DATA EXTRACT:
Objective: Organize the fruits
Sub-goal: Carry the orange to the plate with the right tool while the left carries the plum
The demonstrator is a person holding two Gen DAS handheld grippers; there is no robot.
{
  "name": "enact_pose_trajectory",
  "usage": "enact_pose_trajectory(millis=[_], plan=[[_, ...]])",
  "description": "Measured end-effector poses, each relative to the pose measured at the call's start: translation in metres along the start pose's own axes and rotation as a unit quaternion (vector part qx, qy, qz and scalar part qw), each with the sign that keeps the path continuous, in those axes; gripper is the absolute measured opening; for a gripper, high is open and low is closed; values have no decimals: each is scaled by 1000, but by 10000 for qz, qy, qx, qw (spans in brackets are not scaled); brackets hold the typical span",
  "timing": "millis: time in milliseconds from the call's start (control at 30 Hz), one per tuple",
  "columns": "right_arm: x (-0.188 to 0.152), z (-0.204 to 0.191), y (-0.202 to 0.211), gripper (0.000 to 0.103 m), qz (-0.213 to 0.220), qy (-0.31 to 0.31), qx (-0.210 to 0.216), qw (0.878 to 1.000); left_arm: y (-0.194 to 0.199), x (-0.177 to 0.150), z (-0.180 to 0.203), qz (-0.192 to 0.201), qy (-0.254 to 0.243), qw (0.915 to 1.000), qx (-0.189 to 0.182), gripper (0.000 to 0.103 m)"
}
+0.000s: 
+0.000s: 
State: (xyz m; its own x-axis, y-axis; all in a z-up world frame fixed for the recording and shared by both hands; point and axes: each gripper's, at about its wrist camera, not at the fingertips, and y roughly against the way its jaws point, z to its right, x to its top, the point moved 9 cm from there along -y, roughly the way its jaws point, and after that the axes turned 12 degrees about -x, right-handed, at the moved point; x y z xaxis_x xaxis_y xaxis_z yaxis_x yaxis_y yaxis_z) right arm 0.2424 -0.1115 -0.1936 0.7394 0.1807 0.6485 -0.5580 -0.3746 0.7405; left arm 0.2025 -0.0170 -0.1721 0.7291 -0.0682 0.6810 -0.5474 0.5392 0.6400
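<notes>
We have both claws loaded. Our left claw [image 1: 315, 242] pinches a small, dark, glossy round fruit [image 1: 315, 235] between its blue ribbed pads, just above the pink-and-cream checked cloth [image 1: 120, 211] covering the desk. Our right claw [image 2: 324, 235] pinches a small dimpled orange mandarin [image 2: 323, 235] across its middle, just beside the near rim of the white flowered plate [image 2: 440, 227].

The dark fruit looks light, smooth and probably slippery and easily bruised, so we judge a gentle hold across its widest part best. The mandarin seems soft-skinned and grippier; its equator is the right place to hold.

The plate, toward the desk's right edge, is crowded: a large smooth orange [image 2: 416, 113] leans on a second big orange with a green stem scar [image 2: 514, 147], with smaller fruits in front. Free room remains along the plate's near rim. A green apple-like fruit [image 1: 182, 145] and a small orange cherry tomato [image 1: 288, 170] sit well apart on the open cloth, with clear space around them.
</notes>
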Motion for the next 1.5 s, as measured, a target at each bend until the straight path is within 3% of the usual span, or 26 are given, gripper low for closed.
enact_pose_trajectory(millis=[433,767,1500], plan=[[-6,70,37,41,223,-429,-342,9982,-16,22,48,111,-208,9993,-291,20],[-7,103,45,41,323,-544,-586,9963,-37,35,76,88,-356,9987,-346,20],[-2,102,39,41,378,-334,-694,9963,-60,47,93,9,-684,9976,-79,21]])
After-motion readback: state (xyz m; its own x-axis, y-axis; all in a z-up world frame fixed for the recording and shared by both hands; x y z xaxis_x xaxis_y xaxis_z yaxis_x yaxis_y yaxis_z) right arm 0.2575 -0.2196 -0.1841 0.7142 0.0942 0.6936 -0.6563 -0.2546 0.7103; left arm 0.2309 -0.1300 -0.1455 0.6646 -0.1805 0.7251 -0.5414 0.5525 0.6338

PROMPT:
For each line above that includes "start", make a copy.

WRITTEN SOLUTION:
  "description": "Measured end-effector poses, each relative to the pose measured at the call's start: translation in metres along the start pose's own axes and rotation as a unit quaternion (vector part qx, qy, qz and scalar part qw), each with the sign that keeps the path continuous, in those axes; gripper is the absolute measured opening; for a gripper, high is open and low is closed; values have no decimals: each is scaled by 1000, but by 10000 for qz, qy, qx, qw (spans in brackets are not scaled); brackets hold the typical span",
  "timing": "millis: time in milliseconds from the call's start (control at 30 Hz), one per tuple",

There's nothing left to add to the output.